Task details:
In the listing below, find each line containing "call" and report it.

Provided data:
▼▼▼

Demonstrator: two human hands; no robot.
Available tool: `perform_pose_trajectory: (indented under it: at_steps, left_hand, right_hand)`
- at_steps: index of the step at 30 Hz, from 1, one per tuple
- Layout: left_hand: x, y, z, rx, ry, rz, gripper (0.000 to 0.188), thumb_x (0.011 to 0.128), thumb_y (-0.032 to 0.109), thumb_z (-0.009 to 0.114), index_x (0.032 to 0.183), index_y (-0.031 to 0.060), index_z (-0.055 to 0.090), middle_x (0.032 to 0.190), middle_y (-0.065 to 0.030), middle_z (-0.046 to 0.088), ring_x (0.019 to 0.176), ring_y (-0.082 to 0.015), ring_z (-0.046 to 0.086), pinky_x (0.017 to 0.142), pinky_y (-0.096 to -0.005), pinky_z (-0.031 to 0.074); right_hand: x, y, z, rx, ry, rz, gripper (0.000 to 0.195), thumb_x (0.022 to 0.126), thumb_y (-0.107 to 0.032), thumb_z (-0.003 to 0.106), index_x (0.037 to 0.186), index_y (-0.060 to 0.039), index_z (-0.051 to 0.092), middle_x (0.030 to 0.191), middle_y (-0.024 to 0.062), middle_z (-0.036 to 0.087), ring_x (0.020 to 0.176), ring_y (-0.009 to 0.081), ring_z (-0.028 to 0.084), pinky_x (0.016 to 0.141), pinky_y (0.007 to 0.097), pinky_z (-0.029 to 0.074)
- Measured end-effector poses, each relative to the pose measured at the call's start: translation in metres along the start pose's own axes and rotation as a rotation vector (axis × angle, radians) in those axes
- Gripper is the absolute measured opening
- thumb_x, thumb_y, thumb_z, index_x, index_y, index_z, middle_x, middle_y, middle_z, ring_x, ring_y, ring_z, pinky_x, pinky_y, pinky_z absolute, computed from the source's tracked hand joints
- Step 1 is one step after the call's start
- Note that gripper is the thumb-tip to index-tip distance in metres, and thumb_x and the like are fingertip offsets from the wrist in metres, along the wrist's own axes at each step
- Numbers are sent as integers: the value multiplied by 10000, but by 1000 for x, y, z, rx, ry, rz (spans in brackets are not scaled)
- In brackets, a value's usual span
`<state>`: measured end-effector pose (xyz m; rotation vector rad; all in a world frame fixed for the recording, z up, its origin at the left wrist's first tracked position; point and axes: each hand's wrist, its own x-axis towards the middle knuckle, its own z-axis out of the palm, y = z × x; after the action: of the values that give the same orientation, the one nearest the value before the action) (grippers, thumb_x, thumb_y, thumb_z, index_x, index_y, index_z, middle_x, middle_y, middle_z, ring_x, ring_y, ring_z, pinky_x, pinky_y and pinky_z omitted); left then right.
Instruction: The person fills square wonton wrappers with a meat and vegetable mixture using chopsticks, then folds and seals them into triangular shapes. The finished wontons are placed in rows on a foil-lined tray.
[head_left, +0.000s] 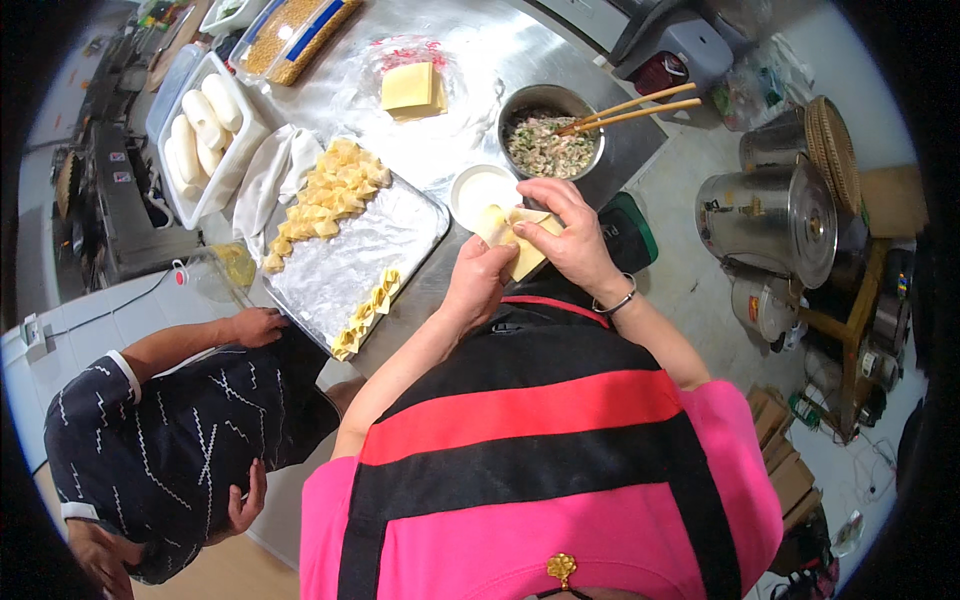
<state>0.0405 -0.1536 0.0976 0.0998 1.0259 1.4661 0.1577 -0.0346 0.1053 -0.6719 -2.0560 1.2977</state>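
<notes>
My left hand and my right hand hold yellow dough wrappers between them, over the table's near edge. The topmost wrapper is partly folded; the fingers hide its middle. Just beyond sits a small white bowl of white stuff. Behind my right hand stands a steel bowl of minced filling with chopped greens, a pair of chopsticks resting in it. On the left, a floured tray carries rows of folded dumplings and a shorter row along its near side.
A stack of square wrappers lies on the floured steel table. A white tub of long white dough rolls, a cloth and a lidded box stand at the left. Another person is beside the tray. Large pots stand right.
</notes>
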Motion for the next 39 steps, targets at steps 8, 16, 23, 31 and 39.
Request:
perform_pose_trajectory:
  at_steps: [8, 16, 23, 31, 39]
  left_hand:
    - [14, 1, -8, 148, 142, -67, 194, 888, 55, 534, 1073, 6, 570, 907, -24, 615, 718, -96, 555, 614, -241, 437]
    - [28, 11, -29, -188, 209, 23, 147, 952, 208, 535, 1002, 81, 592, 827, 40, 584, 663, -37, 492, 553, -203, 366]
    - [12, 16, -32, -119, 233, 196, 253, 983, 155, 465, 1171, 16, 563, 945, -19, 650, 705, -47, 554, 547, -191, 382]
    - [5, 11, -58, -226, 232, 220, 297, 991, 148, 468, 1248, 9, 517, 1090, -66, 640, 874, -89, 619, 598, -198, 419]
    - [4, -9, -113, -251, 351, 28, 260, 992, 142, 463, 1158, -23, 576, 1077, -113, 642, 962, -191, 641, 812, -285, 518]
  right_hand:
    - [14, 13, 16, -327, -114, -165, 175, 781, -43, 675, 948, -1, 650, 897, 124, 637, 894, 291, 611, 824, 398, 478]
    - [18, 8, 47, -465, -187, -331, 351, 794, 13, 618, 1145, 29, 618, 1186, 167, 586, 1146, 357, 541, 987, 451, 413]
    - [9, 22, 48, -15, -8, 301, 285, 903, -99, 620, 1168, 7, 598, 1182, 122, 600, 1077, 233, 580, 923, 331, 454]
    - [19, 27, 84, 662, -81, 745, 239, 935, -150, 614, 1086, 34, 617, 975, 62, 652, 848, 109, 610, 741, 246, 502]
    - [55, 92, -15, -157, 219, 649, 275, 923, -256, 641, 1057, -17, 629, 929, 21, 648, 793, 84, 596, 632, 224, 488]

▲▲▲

Result:
- Measured end-effector poses, each relative to the pose measured at the call's start: translation in metres along the start pose's own axes and rotation as a rotation vector (axis × angle, radians) in those axes
- Step 1 is one step after the call's start

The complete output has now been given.